Air Force moves to shutter community board overseeing toxic pollution at Kelly AFB
Published: April 18, 2012
Robert Alvarado is a decades-long veteran of life in the so-called Toxic Triangle, the small fence-line community that bumps up against the now-shuttered Kelly Air Force Base. At 70, Alvarado struggles with kidney problems and is nearly blind from an aneurysm. Both his wife and daughter are fighting off thyroid cancer, while a cousin, once a worker at the base, lost his battle with liver cancer six years ago.
“Our fight for justice here is far from over,” repeats Alvarado, one of many past and present community members who continue to blame the neighborhood's health woes, at least in part, on the dumping of industrial solvents and other toxic chemicals in and around Kelly decades ago.
However, U.S. Air Force officials contend we're now “in the home stretch” in scrubbing Kelly's toxic past clean. Plans to dissolve an advisory board made of up regulatory officials and community members by the end of 2012 were floated at last week's gathering of the Restoration Advisory Board by Air Force Real Property Agency spokeswoman Linda Geissinger. Numerous community members and several scientists who have investigated the site say such an action would be premature.

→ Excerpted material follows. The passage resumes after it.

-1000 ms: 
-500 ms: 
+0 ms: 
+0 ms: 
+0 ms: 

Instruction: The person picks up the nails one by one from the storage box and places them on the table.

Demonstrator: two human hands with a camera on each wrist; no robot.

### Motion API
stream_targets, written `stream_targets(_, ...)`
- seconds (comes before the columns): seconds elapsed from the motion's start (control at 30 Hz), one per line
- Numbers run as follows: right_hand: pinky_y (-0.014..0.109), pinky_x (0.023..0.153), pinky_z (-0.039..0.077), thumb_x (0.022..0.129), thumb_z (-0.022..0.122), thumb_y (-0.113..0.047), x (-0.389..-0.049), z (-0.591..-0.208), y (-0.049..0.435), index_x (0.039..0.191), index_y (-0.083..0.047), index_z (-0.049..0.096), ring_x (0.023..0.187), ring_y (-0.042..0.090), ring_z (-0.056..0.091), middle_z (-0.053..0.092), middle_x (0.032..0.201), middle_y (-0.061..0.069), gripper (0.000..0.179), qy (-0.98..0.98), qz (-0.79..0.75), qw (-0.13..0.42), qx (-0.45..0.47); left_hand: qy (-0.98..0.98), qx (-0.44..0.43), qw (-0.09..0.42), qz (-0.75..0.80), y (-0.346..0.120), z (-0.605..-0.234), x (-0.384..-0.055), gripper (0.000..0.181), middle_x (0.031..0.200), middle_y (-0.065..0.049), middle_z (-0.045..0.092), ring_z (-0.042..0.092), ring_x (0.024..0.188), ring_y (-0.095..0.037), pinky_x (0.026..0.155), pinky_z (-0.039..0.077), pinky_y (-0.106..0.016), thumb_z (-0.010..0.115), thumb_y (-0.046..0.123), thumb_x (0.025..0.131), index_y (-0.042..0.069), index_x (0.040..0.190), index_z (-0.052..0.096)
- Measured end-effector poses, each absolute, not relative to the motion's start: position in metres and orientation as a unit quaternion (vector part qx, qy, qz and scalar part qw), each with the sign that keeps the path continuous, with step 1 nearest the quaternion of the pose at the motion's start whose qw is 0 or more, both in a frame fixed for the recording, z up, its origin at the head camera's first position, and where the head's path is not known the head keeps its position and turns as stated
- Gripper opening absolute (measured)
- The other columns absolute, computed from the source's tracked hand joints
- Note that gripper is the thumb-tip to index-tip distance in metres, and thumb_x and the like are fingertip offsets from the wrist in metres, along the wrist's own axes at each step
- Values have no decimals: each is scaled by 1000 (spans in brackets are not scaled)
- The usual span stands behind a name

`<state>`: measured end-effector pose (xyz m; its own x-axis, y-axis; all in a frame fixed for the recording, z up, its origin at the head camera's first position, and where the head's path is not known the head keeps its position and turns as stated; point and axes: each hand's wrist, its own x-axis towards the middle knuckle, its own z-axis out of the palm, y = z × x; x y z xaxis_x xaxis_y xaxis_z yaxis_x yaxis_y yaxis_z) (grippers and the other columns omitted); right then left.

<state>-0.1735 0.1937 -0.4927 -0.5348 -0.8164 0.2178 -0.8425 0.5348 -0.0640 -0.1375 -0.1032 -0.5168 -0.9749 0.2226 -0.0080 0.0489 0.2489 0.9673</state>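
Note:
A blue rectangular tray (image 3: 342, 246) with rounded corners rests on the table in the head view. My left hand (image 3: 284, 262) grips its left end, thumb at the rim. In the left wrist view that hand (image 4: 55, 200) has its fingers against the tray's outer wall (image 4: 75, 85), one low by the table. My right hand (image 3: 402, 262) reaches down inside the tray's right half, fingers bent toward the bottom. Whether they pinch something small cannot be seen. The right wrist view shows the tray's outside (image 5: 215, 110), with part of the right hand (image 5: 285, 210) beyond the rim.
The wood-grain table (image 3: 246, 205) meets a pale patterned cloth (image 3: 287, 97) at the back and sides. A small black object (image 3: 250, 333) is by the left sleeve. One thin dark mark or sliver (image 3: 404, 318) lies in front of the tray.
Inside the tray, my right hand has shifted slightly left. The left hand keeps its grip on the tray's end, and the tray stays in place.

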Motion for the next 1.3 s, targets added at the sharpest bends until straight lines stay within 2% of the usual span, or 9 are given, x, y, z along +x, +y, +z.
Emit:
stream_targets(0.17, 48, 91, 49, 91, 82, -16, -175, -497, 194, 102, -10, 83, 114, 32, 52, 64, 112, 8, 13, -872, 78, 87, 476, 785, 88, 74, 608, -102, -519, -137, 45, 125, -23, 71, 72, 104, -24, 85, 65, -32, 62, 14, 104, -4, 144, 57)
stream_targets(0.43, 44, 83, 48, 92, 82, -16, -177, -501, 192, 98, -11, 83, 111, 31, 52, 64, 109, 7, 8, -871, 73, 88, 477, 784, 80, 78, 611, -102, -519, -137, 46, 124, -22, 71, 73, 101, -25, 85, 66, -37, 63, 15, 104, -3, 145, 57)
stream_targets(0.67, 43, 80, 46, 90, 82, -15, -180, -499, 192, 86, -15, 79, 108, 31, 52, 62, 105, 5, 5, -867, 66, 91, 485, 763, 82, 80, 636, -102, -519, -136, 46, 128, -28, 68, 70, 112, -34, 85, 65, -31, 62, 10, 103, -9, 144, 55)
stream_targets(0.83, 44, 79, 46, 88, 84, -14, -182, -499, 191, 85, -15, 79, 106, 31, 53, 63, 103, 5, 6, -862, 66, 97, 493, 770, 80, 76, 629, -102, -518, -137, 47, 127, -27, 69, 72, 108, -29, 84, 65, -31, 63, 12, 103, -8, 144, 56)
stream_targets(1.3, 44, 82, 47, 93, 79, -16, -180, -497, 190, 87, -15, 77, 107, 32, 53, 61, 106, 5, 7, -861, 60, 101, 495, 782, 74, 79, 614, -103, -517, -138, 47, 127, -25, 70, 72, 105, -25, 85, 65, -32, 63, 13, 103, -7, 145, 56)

“It just feels like a way for the Air Force to wash their hands,” Alvarado said.
The RAB was assembled in 1994 as the official forum for dialogue between community members and the Air Force as the latter works to shrink toxic plumes in the area's groundwater. The plumes, once stretching beneath more than 20,000 homes, are the result of contamination caused by routine dumping of trichloroethylene (TCE), a degreaser, and tetrachloroethylene (PCE), a paint-stripper. With over 150 meetings under its belt, the RAB has watched closely as the Air Force has spent roughly a quarter- billion dollars cleaning up. Various health impact studies conducted over those 20 years have failed to draw a definitive link between the contaminants and the neighborhood's elevated cancer rates and higher-than-normal birth abnormalities.
In 2010 the Air Force turned over the last patch of Kelly to the Port San Antonio industrial park, and last year Tennessee-based contractor Shaw E&I was awarded a nine and a half year contract to continue cleanup and monitoring. “These are all some of the basic triggers when considering RAB adjournment,” Geissinger said. “All of these major decisions have already been made. … So what's left that we're asking advice for?”
In a lengthy letter to Air Force officials by a longtime RAB member, Rodrigo Garcia demands the Air Force set a number of agenda items dealing with ongoing local health concerns.
The Real Property Agency's two-page reply to Garcia says the military remains committed to reaching “a final environmental solution.” Stephen Termaath with the BRAC program management division notes that a 10-year, $5 million agreement with San Antonio's Metro Health department to study potential health problems, which concluded last year, have failed to link “past or present Kelly AFB activities to the health concerns of the community.” Still, Garcia points to lingering questions over a 2006-2007 study by cancer cluster expert Tim Aldrich commissioned by Metro Health, first dug up by former Current reporter Greg Schwartz years after the agency effectively buried the results. In his conclusions Aldrich notes dozens of cancer cases that, when accounting for all other possible factors like lifestyle and genetics, could not be accounted for.